Unrooted phylogenetic relationship of Pf14-3-3 isoforms with their orthologs present across three major kingdoms of life: plantae, animalia and fungi showed that Pf14-3-3 isoforms have followed convergent evolutionary pathway with 14-3-3 proteins from plant non-epsilon group (Supplementary Figure S2a). Branches with green, red and blue squares represent 14-3-3 proteins from kingdom plantae, animalia and fungi, respectively. Detailed evolutionary relationship of Pf14-3-3 isoforms with their orthologs from plant non-epsilon group is shown in Supplementary Figure S2b.
Transcript encoding for Pf14-3-3I protein was amplified from cDNA prepared from schizonts, by using pf14-3-3I specific primers, as described in materials and methods section. Detection of desired DNA fragment of 789 bp indicated the presence of Pf14-3-3I encoding cDNA in the parasite, as compared with the band size of 1449 bp using gDNA as template (Figure 1c). Amplification of transcript encoding for 18s rRNA (120 bp) by using pf18s specific primers was taken as positive control.
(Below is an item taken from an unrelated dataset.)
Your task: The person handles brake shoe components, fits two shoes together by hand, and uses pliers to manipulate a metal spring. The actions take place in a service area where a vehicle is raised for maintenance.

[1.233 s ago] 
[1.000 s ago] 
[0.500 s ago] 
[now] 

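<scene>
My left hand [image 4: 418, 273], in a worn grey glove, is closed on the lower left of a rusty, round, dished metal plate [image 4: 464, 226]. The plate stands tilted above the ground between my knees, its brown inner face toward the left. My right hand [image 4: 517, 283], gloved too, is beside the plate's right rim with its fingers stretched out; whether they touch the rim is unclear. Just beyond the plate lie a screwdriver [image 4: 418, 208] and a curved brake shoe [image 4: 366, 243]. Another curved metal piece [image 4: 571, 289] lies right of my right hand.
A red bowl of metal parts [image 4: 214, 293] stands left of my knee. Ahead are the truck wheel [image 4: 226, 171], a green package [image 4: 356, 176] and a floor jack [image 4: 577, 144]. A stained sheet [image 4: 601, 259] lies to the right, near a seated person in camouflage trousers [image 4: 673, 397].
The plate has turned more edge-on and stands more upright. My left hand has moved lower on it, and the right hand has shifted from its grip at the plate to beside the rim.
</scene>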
Furthermore, western blot analysis of native Pf14-3-3I protein in the parasite (schizonts) lysate, by using in-house generated polyclonal mice sera raised against r14-3-3I, confirmed the existence of Pf14-3-3I protein in the parasite (Figure 1d). Desired protein band of ∼30.2 kDa was observed in both Cytosolic (C) and Membrane (M) fractions of the parasite lysate. IFA in mature schizonts and free merozoites with the anti-r14-3-3I mice serum indicated localization of the protein towards cell periphery (Figure 1e (i)). In support of the confocal images, localization analysis is shown by a representative scatter plot (Figure 1e (ii)) and mean Pearson's correlation coefficient (r) (Figure 1e (iii)), as analyzed by using Olympus cellSens dimensions imaging software. Green intensity (Pf14-3-3I) is shown on the x-axis and blue intensity (DAPI) is shown on the y-axis; and, r = 0.25 ± 0.12 (n = 34).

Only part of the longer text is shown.